Task 2 - Exploratory Data Analysis

The first step in building a predictive model for text is understanding the distribution and relationship between the words, tokens, and phrases in the text. The goal of this task is to understand the basic relationships you observe in the data and prepare to build your first linguistic models.

Loading Required Libraries

library(ggplot2)
library(NLP)
library(tm)
library(ngram)
library(RColorBrewer)
library(corpus)
library(stringi)
library(wordcloud)
library(RWeka)
options(mc.cores=1)

Sizes of the given data sets

bdata<-(file.info("C:/Users/nirma/Documents/Coursera/Data Science/Data Science Capstone/final/en_US/en_US.blogs.txt")$size)/1024/1024
tdata<-(file.info("C:/Users/nirma/Documents/Coursera/Data Science/Data Science Capstone/final/en_US/en_US.twitter.txt")$size)/1024/1024
ndata<-(file.info("C:/Users/nirma/Documents/Coursera/Data Science/Data Science Capstone/final/en_US/en_US.news.txt")$size)/1024/1024

sprintf("The en_US.blogs.txt file is: %s Megabytes", bdata)
## [1] "The en_US.blogs.txt file is: 200.424207687378 Megabytes"
sprintf("The en_US.twitter.txt file is: %s Megabytes", tdata)
## [1] "The en_US.twitter.txt file is: 159.364068984985 Megabytes"
sprintf("The en_US.news.txt file is: %s Megabytes", ndata)
## [1] "The en_US.news.txt file is: 196.277512550354 Megabytes"

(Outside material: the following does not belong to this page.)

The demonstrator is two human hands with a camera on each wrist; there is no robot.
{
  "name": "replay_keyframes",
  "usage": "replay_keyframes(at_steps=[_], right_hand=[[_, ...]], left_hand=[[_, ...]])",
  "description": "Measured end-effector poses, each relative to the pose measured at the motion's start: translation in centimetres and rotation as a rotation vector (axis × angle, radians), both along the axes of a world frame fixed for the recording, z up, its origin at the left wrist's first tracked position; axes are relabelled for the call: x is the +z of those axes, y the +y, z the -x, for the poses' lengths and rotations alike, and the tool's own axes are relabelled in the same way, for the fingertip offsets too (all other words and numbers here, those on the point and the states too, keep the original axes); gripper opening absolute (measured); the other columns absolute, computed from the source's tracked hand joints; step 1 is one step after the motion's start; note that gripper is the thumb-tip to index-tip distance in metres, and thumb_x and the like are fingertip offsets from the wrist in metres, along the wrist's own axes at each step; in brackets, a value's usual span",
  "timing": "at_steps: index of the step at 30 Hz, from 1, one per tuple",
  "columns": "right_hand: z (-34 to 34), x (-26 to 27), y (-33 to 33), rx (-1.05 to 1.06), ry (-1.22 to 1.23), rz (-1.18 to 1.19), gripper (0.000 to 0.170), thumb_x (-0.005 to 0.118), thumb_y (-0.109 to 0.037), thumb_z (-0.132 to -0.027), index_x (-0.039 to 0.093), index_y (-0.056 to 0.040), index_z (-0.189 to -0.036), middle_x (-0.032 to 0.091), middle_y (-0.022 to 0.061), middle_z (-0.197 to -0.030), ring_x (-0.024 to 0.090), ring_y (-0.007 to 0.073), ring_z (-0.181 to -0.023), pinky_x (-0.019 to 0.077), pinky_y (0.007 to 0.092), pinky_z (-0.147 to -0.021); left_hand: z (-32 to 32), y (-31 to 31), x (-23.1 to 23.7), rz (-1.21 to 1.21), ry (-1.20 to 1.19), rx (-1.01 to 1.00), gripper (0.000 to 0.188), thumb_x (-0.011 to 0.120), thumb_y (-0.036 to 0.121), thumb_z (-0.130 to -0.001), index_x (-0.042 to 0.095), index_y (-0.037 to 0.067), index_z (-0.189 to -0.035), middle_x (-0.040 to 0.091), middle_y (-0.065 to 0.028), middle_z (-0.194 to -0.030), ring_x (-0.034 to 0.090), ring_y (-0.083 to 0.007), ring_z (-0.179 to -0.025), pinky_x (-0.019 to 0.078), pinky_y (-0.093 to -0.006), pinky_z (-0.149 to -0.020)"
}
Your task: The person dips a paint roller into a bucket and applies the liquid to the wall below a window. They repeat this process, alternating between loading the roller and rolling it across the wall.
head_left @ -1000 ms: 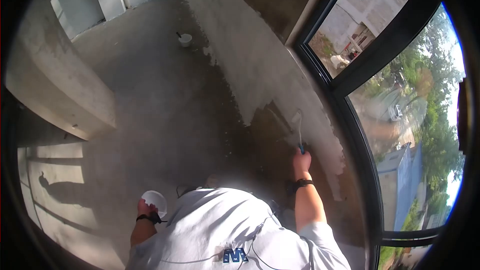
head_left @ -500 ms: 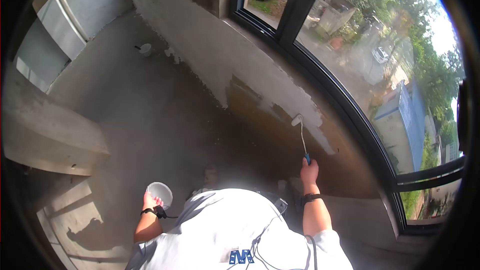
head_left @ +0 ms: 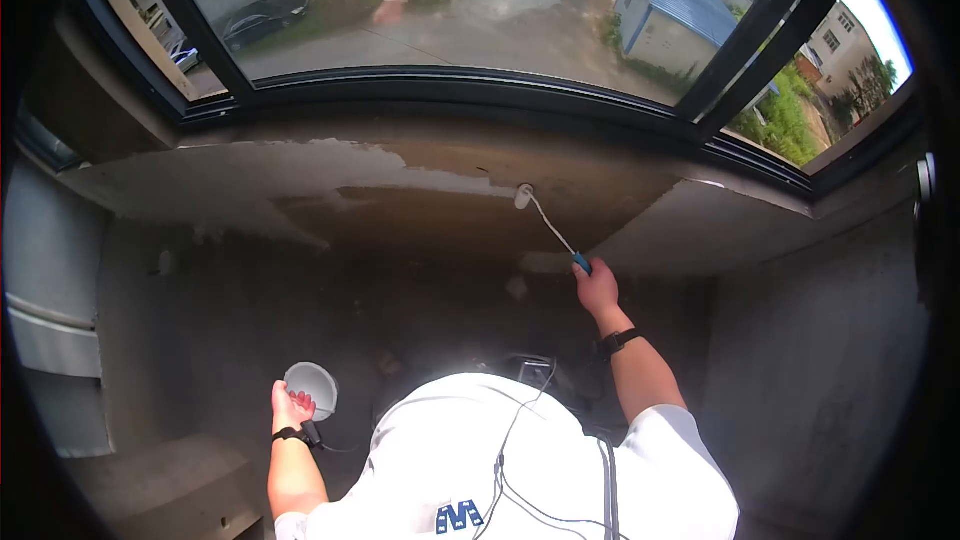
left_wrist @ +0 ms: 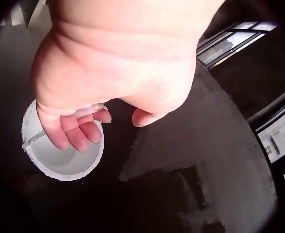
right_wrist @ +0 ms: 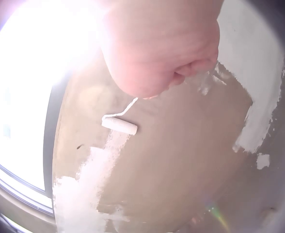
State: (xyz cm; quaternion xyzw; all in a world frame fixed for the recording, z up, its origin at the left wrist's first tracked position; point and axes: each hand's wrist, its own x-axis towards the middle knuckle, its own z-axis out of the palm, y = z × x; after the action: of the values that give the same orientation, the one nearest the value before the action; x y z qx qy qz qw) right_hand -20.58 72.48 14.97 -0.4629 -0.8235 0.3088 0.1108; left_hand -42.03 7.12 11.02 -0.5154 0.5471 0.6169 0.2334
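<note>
My right hand [head_left: 598, 287] grips the blue handle of a paint roller [head_left: 523, 197], arm stretched toward the low wall under the window. In the right wrist view the white roller sleeve [right_wrist: 119, 126] lies against the wall at the end of a fresh white streak [right_wrist: 91, 170]. Low on the left, my left hand [head_left: 292, 406] holds a white bucket [head_left: 320, 378], its fingers curled at the handle. Whitish paint coats the bucket's inside and rim in the left wrist view. Brown uncoated wall [head_left: 400, 215] surrounds the roller, between pale painted areas.
A dark window frame [head_left: 450, 90] runs along the top of the wall. Another wall [head_left: 820, 340] stands at the right. Cables [head_left: 500, 465] hang over the person's white shirt [head_left: 440, 450]. A dark box-like object [head_left: 533, 370] is near the waist.
The head view has swung right to face the window wall. The roller has moved off the painted patch to the right along the wall. Both hands keep hold of the roller and bucket.
</note>
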Motion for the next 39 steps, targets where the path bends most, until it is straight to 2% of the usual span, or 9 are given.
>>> replay_keyframes(at_steps=[2, 6, 16, 18, 21, 23, 25, 33, 39], right_hand=[[-2.4, -0.6, 1.5, -0.043, -0.027, 0.0, 0.035, 0.063, -0.034, -0.088, 0.063, -0.0016, -0.102, 0.066, 0.0222, -0.093, 0.062, 0.041, -0.091, 0.0483, 0.0458, -0.077], [-5.9, -0.6, 3.7, -0.111, -0.097, 0.02, 0.038, 0.061, -0.039, -0.088, 0.063, -0.0045, -0.104, 0.066, 0.021, -0.097, 0.062, 0.0407, -0.095, 0.0486, 0.0468, -0.079], [-9.5, 2.8, 2.9, -0.141, -0.041, 0.192, 0.039, 0.063, -0.039, -0.087, 0.065, -0.0002, -0.093, 0.066, 0.0202, -0.092, 0.063, 0.0381, -0.089, 0.0488, 0.0444, -0.078], [-10.4, 3.2, 2.6, -0.119, -0.021, 0.287, 0.04, 0.063, -0.039, -0.086, 0.066, 0.0009, -0.092, 0.067, 0.0198, -0.088, 0.064, 0.0362, -0.087, 0.0494, 0.0429, -0.076], [-11.4, 4.5, 2.2, -0.084, 0.022, 0.409, 0.037, 0.062, -0.036, -0.09, 0.064, 0.0011, -0.091, 0.062, 0.0113, -0.074, 0.061, 0.023, -0.068, 0.0479, 0.0366, -0.064], [-11.7, 5.1, 2.2, -0.069, 0.045, 0.518, 0.034, 0.062, -0.034, -0.091, 0.063, 0.0, -0.089, 0.058, 0.0058, -0.067, 0.055, 0.0164, -0.059, 0.0457, 0.0334, -0.057], [-11.4, 5.9, 2.1, -0.05, 0.131, 0.877, 0.031, 0.059, -0.033, -0.094, 0.06, -0.0028, -0.086, 0.051, 0.0008, -0.064, 0.046, 0.0098, -0.053, 0.0408, 0.0284, -0.05], [-8.6, 4.7, 2.8, 0.09, -0.044, 0.939, 0.034, 0.055, -0.034, -0.095, 0.059, -0.0022, -0.083, 0.053, 0.0021, -0.064, 0.046, 0.0113, -0.048, 0.0396, 0.0282, -0.044], [-8.1, 3.2, 3.8, 0.187, -0.116, 0.96, 0.037, 0.055, -0.035, -0.093, 0.06, -0.0007, -0.081, 0.055, 0.0031, -0.061, 0.049, 0.0127, -0.047, 0.0396, 0.0291, -0.042]], left_hand=[[2.1, 3.0, -0.4, 0.008, -0.015, -0.11, 0.045, 0.058, 0.046, -0.078, 0.042, 0.012, -0.102, 0.047, -0.0071, -0.105, 0.05, -0.0227, -0.095, 0.0402, -0.0426, -0.091], [5.2, 9.3, 0.0, 0.016, 0.015, -0.324, 0.038, 0.056, 0.043, -0.083, 0.042, 0.012, -0.099, 0.048, -0.0071, -0.102, 0.051, -0.0241, -0.093, 0.0419, -0.0418, -0.089], [8.8, 26.2, 2.2, -0.07, 0.106, -0.885, 0.032, 0.057, 0.042, -0.084, 0.049, 0.012, -0.09, 0.053, -0.0045, -0.082, 0.055, -0.0222, -0.076, 0.0482, -0.0395, -0.074], [8.7, 29.6, 2.7, -0.108, 0.091, -0.97, 0.03, 0.057, 0.041, -0.084, 0.05, 0.012, -0.089, 0.052, -0.0036, -0.079, 0.055, -0.0217, -0.072, 0.0484, -0.0393, -0.072], [7.0, 35.0, 3.7, -0.087, 0.113, -1.13, 0.029, 0.056, 0.041, -0.084, 0.05, 0.013, -0.085, 0.051, -0.0028, -0.073, 0.056, -0.021, -0.066, 0.0501, -0.0386, -0.067], [5.9, 37.9, 3.5, -0.081, 0.113, -1.168, 0.029, 0.056, 0.041, -0.084, 0.05, 0.013, -0.085, 0.051, -0.0032, -0.073, 0.057, -0.0209, -0.066, 0.0506, -0.0386, -0.067], [4.4, 40.2, 2.9, -0.08, 0.118, -1.217, 0.031, 0.055, 0.041, -0.085, 0.05, 0.012, -0.087, 0.051, -0.0049, -0.076, 0.057, -0.0209, -0.067, 0.0518, -0.0388, -0.067], [-0.1, 48.0, 1.4, -0.135, 0.17, -1.252, 0.039, 0.055, 0.043, -0.085, 0.049, 0.006, -0.095, 0.051, -0.0074, -0.082, 0.057, -0.0217, -0.072, 0.052, -0.0387, -0.071], [-0.9, 50.4, 3.1, -0.121, 0.198, -1.261, 0.032, 0.051, 0.035, -0.087, 0.051, 0.005, -0.097, 0.054, -0.008, -0.082, 0.058, -0.0205, -0.067, 0.0528, -0.0366, -0.065]])
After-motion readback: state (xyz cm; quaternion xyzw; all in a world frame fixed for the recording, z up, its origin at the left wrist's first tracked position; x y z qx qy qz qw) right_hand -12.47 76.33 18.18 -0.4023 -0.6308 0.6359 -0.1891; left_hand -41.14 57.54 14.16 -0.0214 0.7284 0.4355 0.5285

Number of lines in the given data sets

twitterdata<-file("C:/Users/nirma/Documents/Coursera/Data Science/Data Science Capstone/final/en_US/en_US.twitter.txt", open="rb")
total_lines<- 0L 
while(length(chunk<-readBin(twitterdata,"raw", 65536))>0){
  total_lines<-total_lines+sum(chunk==as.raw(10L))
}
close(twitterdata)

blogsdata<-file("C:/Users/nirma/Documents/Coursera/Data Science/Data Science Capstone/final/en_US/en_US.blogs.txt", open="rb")
total_lines0<-0L
while(length(chunk<-readBin(blogsdata,"raw", 65536))>0){
  total_lines0<-total_lines0+sum(chunk==as.raw(10L))
}
close(blogsdata)

newsdata<-file("C:/Users/nirma/Documents/Coursera/Data Science/Data Science Capstone/final/en_US/en_US.news.txt", open="rb")
total_lines1<-0L
while(length(chunk<-readBin(newsdata,"raw", 65536))>0){
  total_lines1<-total_lines1+sum(chunk==as.raw(10L))
}
close(newsdata)

sprintf("The en_US.twitter.txt file has: %s Lines", total_lines)
## [1] "The en_US.twitter.txt file has: 2360148 Lines"
sprintf("The en_US.blogs.txt file has: %s Lines", total_lines0)
## [1] "The en_US.blogs.txt file has: 899288 Lines"
sprintf("The en_US.news.txt file has: %s Lines", total_lines1)
## [1] "The en_US.news.txt file has: 1010242 Lines"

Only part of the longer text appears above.